Sapuluh

911 120 5
                                    

Datang tak diundang, pergi tak bilang-bilang. Untung bukan setan.
***

Ratna menghindari semua serangan-serangan mereka, tidak sia-sia dia belajar bela diri di sekolah yang lama. Dirinya tidak bisa terus-terusan menghindar seperti ini, tenaganya bisa habis. Peluh membuat beberapa anak rambut Ratna terasa lepek dan awut-awutan.

"Cuma segitu huh?" lantang Ratna yang dirinya sendiri rutuki.

Kenapa mulutnya sama sekali tidak sinkron dengan situasi. Para penjahat kembali menyerang Ratna dan lagi-lagi Ratna kembali menghindar.

"Kalian ingin harta?" tanya Ratna sembari menyekal salah satu pedang dengan selendangnya. Ya, selendang putih yang tersampir di pundaknya kemarin malam.

"Kita ingin nyawamu," balas penjahat itu.

Salah satu penjahat melayangkan pedangnya saat Ratna mematung dengan jawaban penjahat di depannya. Untungnya dengan cepat Ratna menyadari hal itu dan menghindar, membuat beberapa anak rambutnya terpotong.

"Sialan," desis Ratna.

Kakinya yang lecet terasa lebih nyeri, luka-lukanya bertambah, karena melakukan perkelahian di atas batu-batu.

Saat ingin kembali melangkah tak sengaja telapak kakinya menginjak duri membuat Ratna jatuh terduduk. Tidak, tidak sakit, sebab seseorang tiba-tiba menahan tubuhnya. Ratna menoleh cepat ke arah orang itu, wajahnya begitu rupawan, hidungnya mancung dan bulu matanya lentik, tidak seperti perempuan hanya itu membuatnya sempurna. Ekspresi wajahnya yang mengeras sembari menatap para penjahat itu membuat Ratna sadar dan kembali berdiri.

"Terima kasih," ucap Ratna sembari sedikit menjauh.

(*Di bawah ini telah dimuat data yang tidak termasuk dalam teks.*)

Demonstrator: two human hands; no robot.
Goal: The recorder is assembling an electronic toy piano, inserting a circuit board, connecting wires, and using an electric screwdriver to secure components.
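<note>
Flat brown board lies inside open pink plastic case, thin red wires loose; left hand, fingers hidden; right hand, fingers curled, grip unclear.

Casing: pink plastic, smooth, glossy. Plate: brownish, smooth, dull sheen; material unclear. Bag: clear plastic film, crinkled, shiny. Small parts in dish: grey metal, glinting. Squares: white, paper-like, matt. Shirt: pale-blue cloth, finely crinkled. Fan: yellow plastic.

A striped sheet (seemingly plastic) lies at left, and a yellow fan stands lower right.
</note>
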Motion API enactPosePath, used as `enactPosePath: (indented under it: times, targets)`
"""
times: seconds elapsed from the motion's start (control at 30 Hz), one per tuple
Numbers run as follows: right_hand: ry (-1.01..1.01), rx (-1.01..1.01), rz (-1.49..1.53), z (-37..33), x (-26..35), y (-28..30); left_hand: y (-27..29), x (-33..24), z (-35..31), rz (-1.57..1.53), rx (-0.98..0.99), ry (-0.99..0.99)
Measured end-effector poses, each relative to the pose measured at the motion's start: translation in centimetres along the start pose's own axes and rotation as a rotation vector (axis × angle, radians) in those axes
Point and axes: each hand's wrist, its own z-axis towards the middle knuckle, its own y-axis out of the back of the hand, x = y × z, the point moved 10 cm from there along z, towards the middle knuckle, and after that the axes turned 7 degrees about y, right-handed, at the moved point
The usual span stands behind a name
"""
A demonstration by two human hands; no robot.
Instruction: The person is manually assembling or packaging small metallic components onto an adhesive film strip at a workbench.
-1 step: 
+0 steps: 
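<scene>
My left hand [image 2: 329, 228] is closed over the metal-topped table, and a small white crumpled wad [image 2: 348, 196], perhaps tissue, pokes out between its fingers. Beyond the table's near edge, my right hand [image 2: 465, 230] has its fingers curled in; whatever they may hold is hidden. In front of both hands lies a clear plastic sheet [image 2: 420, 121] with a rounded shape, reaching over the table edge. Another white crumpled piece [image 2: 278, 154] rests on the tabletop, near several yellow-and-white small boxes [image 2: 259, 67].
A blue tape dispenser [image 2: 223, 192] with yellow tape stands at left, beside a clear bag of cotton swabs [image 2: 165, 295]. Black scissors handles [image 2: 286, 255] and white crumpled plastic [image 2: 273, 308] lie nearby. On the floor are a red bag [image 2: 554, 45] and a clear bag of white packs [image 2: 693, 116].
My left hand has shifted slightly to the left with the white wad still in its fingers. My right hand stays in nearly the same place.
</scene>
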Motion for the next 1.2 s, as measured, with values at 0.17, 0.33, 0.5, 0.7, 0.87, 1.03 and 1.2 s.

Laki-laki tersebut sedikit melirik ke arah Ratna, lalu kembali menatap para penjahat, menghampiri adiknya yang berdiri di depannya.

"Putri mahkota baik-baik saja Kang Mas?" tanya adiknya.

Dia hanya mengangguk dan tetap menatap tajam para penjahat. Sementara yang di tatap hanya mengacungkan senjata tajam mereka.

"Siapa yang memerintah kalian?" tanya laki-laki yang menolong Ratna.

Seakan mengerti keadaan para penjahat memilih mundur, adiknya yang ingin mengejar segera di cegah oleh kakaknya. Membiarkan para penjahat melarikan diri.

Ratna hanya diam menatap kedua pria di depannya, seakan menyadari ada yang hilang di pundaknya. Ratna mengedarkan pandangannya mencari selendang putihnya.

"Lain kali jangan bepergian sendiri," ucap seseorang sembari memakaikan selendangnya.

Ratna yang semula membelakangi mereka segera berbalik. Tanganya memegang selendang agar bahunya tak terekspos.

"Ayo saya antar pulang," ucap laki-laki tersebut.

Ratna yang tidak berani menatap kembali wajah laki-laki itu hanya diam. Dirinya bingung harus kembali ke kerajaan atau tetap melanjutkan perjalanan mencari jalan keluar. Agak lama Ratna terdiam dan kedua laki-laki di hadapannya hanya bisa menunggu.

"Tidak," ucap Ratna.

"Kalian saja yang kembali," ucap Ratna kembali, kali ini dirinya mendongak hingga kedua matanya bertubrukan oleh netra laki-laki itu.

"Di sini bukan tempatku."

"Ayo kembali putri," ajak laki-laki itu lagi.

"Kalian yang berada di pasar tadikan? Sudah aku bilang, aku tidak mau kembali," ujar Ratna sembari berbalik.